Red Green Repeat Adventures of a Spec Driven Junkie

TypeScript in Emacs

I am developing more in Angular using TypeScript and I want to improve TypeScript experience in Emacs.

Honestly, I am secretly jealous of coworkers using VSCode, that has all the type checking, auto-completion, and source jumping.

I was going to bite the bullet and start using VSCode (it’s free after all!) but I wanted to check out what’s in Emacs first, and honestly, I’m pretty impressed with the TypeScript integration in Emacs.


  • Working Emacs-25+
  • The following package repositories setup:
(setq package-archives
   '(("marmalade" . "")
     ("melpa" . "")
     ("melpa-stable" . "")))
  • Refresh your package list by running:
  • have company-mode installed as well (it’s an optional package for a package we will install later).
    • run: M-x package-install [ret] company-mode [ret]

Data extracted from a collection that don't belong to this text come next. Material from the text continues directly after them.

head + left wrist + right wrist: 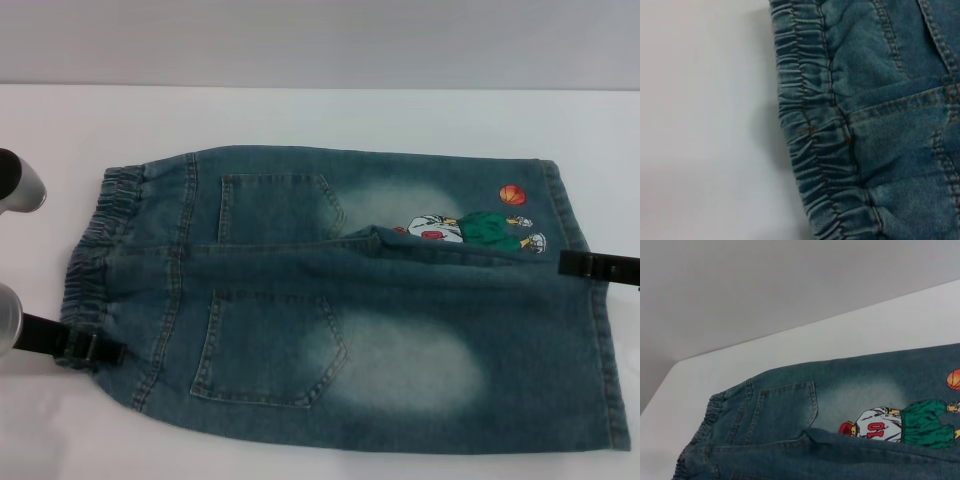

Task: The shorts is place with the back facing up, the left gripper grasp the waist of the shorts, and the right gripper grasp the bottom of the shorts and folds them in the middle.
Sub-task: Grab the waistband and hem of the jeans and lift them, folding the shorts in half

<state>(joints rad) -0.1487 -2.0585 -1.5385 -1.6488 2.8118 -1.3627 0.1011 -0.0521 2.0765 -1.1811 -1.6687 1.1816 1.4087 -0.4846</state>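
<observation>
where denim lies flat, back up, on white table (300,110): shorts (400,340) fill centre and lower frame, two back pockets showing. lower left: left gripper (85,347), black claw at waist of the shorts (95,250), touching ruffled band's near corner; finger spread cannot tell. mid right edge: right gripper (598,266), black tip at bottom of the shorts (590,300), grip cannot tell. upper right: cartoon patch (480,228) with orange ball (512,195).

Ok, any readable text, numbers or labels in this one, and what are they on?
"10": red number on the white jersey of the cartoon basketball-player patch, sewn on the faded blue-green denim shorts.
Nothing else is legible: no brand tag or label shows on the gathered elastic waistband or the pockets.
</observation>
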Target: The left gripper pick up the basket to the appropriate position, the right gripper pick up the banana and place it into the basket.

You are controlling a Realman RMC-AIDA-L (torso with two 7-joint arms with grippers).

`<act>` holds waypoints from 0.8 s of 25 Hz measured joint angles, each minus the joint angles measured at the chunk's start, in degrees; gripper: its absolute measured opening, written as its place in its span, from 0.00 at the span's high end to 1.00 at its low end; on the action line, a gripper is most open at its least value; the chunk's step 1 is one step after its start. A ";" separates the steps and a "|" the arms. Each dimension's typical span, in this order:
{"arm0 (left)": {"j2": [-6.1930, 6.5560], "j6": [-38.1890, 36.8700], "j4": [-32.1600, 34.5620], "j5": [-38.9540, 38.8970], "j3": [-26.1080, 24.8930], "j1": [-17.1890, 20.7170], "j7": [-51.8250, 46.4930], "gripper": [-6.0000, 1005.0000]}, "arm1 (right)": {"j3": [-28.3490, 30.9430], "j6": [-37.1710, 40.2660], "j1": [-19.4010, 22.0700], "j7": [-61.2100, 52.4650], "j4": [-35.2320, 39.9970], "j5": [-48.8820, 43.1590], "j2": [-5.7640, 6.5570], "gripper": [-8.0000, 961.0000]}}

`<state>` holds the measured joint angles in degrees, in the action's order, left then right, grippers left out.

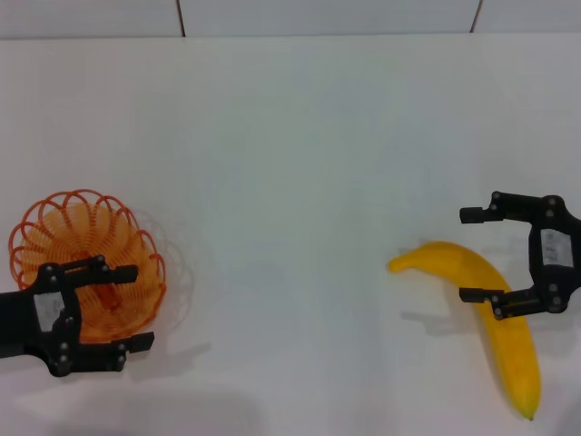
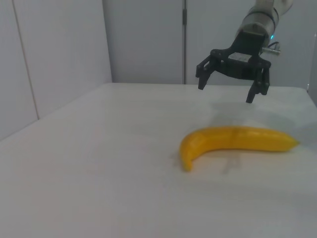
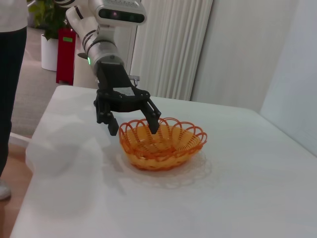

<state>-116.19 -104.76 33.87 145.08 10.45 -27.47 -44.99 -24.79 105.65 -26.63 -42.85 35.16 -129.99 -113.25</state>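
The orange wire basket [image 1: 80, 227] sits on the white table at the left; it also shows in the right wrist view [image 3: 173, 148]. My left gripper [image 1: 142, 306] is open at the basket's near rim, one finger over the inside and one outside; the right wrist view shows it there too [image 3: 133, 130]. The yellow banana [image 1: 510, 350] lies on the table at the right and also shows in the left wrist view [image 2: 237, 140]. My right gripper [image 1: 463, 254] is open and hovers just above the banana's upper half, not touching it; it shows in the left wrist view as well [image 2: 228, 91].
The white table [image 1: 290, 182] stretches bare between basket and banana, with a wall along its far edge. In the right wrist view a person's leg [image 3: 10, 84], a plant and a red object [image 3: 65, 54] stand beyond the table's left side.
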 joint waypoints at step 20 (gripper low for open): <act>0.54 -1.00 4.36 -15.00 -12.50 -1.41 -11.93 0.16 | 0.01 0.00 -0.88 -0.28 0.00 0.01 -0.22 0.07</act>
<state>-115.65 -105.77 38.22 130.08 -2.05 -28.88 -56.92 -24.78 105.65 -27.51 -43.13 35.16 -129.99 -113.47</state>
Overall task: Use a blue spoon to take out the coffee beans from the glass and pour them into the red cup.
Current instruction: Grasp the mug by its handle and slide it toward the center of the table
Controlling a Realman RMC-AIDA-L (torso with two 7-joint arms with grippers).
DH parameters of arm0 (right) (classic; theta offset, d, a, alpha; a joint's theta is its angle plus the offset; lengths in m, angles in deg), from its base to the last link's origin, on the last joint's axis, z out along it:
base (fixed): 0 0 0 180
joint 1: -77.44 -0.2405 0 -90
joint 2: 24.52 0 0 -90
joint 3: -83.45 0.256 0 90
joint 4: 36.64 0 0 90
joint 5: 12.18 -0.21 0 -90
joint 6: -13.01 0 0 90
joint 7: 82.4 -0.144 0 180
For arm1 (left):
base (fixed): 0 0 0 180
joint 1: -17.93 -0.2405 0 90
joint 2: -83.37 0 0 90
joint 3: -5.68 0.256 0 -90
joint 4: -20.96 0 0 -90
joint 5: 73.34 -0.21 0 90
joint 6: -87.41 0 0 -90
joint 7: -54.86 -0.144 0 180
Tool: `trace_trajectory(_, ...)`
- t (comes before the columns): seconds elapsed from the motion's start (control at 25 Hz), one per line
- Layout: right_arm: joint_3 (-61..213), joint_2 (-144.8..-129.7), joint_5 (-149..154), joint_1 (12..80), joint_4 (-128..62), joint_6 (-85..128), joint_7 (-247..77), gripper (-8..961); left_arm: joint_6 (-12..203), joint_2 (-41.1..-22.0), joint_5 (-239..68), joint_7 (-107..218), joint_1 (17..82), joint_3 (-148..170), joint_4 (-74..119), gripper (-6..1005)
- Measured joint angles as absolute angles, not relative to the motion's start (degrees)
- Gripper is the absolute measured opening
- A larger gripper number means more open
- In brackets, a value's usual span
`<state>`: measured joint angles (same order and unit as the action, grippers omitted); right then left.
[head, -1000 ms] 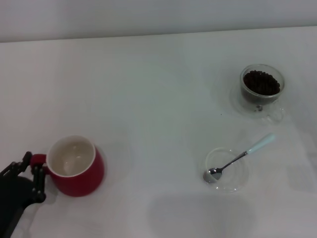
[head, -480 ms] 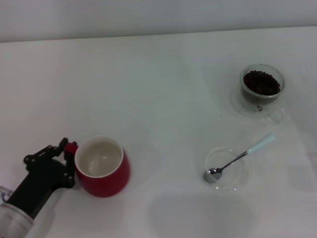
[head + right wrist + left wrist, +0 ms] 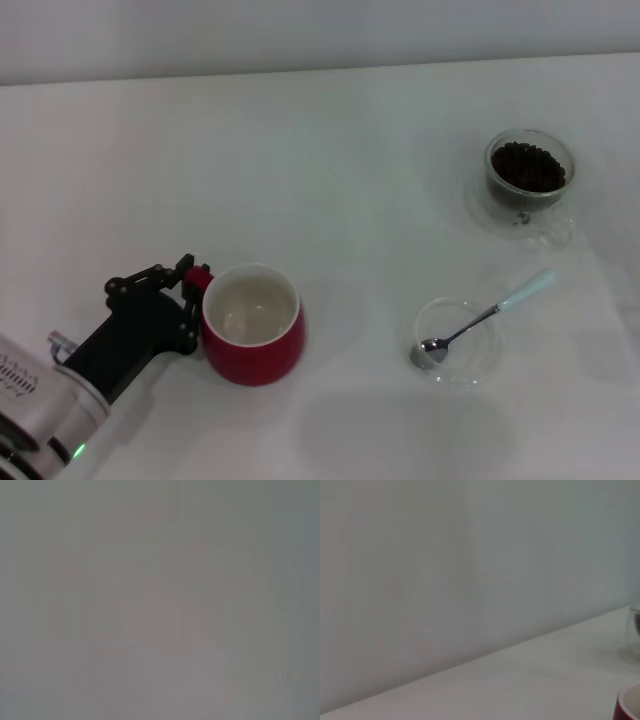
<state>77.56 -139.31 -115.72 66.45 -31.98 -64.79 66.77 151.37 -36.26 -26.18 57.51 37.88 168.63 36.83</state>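
Judging by how things lie, the scooping has not begun: the red cup (image 3: 252, 323) shows only its bare white inside, and everything to do with the spoon is left. Nearest the robot, at about eight o'clock in the head view, the left gripper (image 3: 190, 297) has its black fingers closed on the cup's red loop handle, which sits at the cup's nine o'clock side; the cup stands upright on the white table (image 3: 330, 160), and whether it is lifted a hair or resting I cannot tell. The left wrist view catches only a sliver of the cup's rim (image 3: 629, 706) and a bit of the glass (image 3: 635, 630) beyond it. At about four o'clock from the table's middle, well apart from the cup, the blue spoon (image 3: 487, 316) lies untouched, its metal bowl inside a shallow clear dish (image 3: 478, 372) and its pale blue handle pointing out toward two o'clock. Farther off, at about two o'clock, the glass (image 3: 528, 181) is upright and heaped with coffee beans (image 3: 528, 166), its handle on the near side. The right gripper appears nowhere, and its wrist view shows only a blank grey field, so its jaws cannot be judged.
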Motion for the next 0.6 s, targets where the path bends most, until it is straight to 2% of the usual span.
trace_trajectory(0.6,77.56,-139.40,-115.81,66.36,-31.98,-64.88,66.70,431,145.81,-36.25,-26.84,57.92,42.26,168.63,38.74,144)
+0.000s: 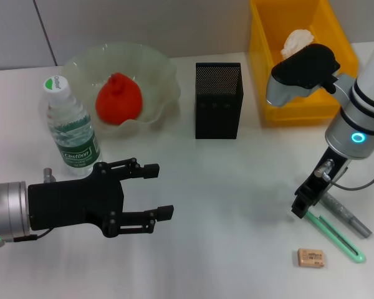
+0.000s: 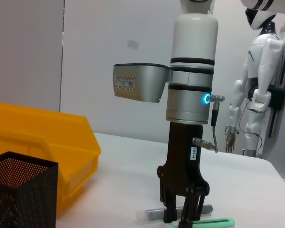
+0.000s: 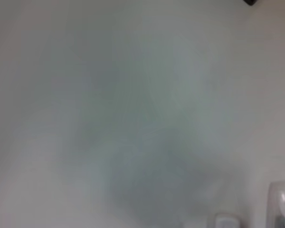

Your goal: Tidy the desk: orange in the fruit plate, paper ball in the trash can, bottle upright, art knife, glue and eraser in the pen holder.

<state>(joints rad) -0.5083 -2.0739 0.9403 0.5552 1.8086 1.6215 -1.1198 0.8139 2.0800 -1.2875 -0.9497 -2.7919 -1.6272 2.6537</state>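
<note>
The orange (image 1: 118, 99) lies in the pale-green fruit plate (image 1: 159, 71). To its left the bottle (image 1: 68, 128) stands upright. The crumpled paper ball (image 1: 297, 42) rests inside the yellow trash can (image 1: 280, 106). Between plate and can stands the black mesh pen holder (image 1: 218, 99), also in the left wrist view (image 2: 19, 194). My right gripper (image 1: 302, 207) (image 2: 180, 216) is down at the table, open, its fingers astride the near end of the green art knife (image 1: 338, 238) (image 2: 216, 222). The grey glue stick (image 1: 347, 215) (image 2: 152, 213) lies beside the knife. The eraser (image 1: 311, 257) lies apart, near the front edge. My left gripper (image 1: 157, 192) hovers open and empty at the front left.
The white table (image 1: 237, 187) is bare between the two arms. The trash can's wall (image 2: 71, 156) stands close behind the pen holder in the left wrist view. The right wrist view is a blur of table surface.
</note>
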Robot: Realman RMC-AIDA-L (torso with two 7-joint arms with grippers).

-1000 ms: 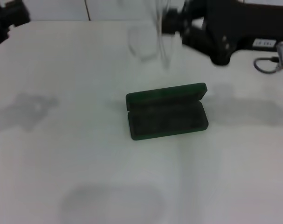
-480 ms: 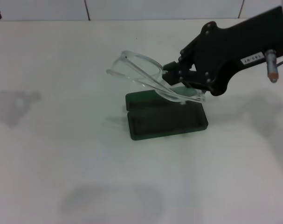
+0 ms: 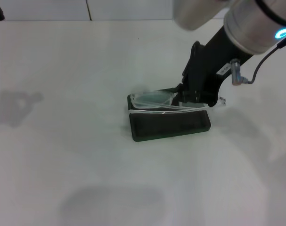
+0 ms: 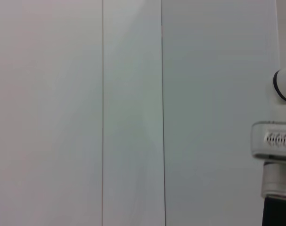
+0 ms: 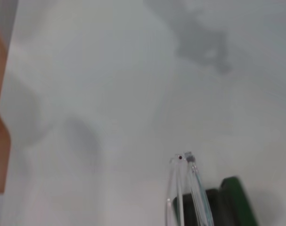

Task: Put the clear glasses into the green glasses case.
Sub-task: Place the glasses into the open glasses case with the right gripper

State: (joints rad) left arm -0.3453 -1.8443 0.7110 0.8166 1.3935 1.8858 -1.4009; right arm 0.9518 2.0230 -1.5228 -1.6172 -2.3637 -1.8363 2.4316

I will provide with additional installation instructions for each package.

Install TypeScript Mode

With any new language I work with, I look at what native support is already built-in for Emacs. This means I install the <insert language>-mode package. Ruby has ruby-mode, JavaScript has multiple packages: javascript-mode is the default, js2-mode is another popular one.

TypeScript has: typescript-mode in the melpa repository:

typescript-mode package

This adds syntax highlighting and indenting, which sounds like it inherits from javascript-mode package.

None the less, it changes code from looking like:

TypeScript code in fundamental-mode


TypeScript code in typescript-mode

Not a fantastic upgrade, but a slight improvement. Honestly, I do not need a rainbow of colors in my code. Auto indenting is a higher priority to me (I cannot stand manually indenting anymore.)

Install TIDE

On the Official TypeScript language website,, they list Emacs support and the link goes directly to the TIDE project.

TIDE stands for:

  • T ypescript
  • I nteractive
  • D evelopment
  • E nvironment

and it basically puts an interface between the TypeScript tools (tsc, tsserver, etc.) and Emacs.

TIDE adds to Emacs:

  • type checking
  • autocompletion
  • source jumping
  • and more!

Almost everything I am jealous of VSCode. Now I can get these features inside Emacs (within a terminal!)

Emacs Setup

Add this to your init.el:

(defun setup-tide-mode ()
  (flycheck-mode +1)
  (setq flycheck-check-syntax-automatically '(save mode-enabled))
  (eldoc-mode +1)
  (tide-hl-identifier-mode +1)
  ;; company is an optional dependency. You have to
  ;; install it separately via package-install
  ;; `M-x package-install [ret] company`
  (company-mode +1))

;; aligns annotation to the right hand side
(setq company-tooltip-align-annotations t)

;; formats the buffer before saving
(add-hook 'before-save-hook 'tide-format-before-save)

(add-hook 'typescript-mode-hook #'setup-tide-mode)

Execute each function using C-x C-e or (gasp!) restart Emacs.

Show don’t Tell!

Instead of talking about it, I will show how TIDE implements these features. I am working with a copy of an Angular project: angular-service if you would like to follow along or try out in your system.

I demonstrate TIDE using Emacs within a terminal setting, so these features will work anywhere Emacs can run.

Inline Type Checking

When functions have types assigned to them, return only the result type. If a function is to return a number, TypeScript expects it to return a number.

In this case, TIDE indicates the function returns the wrong type and displays an error:

TIDE type checking


When using other classes from another class, TIDE can show what functions are in the other class and provide a list of possible functions:

TIDE autocomplete

Source Jumping

TIDE provides a quick key to jump to a function’s original implemenation using the: M-. key. To navigate back, use: M-, key.

Here TIDE shows where a private declaration is first made, then the function import’s source, and then a function’s source.

TIDE source jumping


I feel I am just touching the surface of Emacs’ TypeScrpt support with typescript-mode and TIDE. With these two packages, I feel there’s less of a need for me to use VSCode as major features like: type checking, autocomplete, and source jumping.

Everytime I think I want to leave Emacs, I find another way to love it more.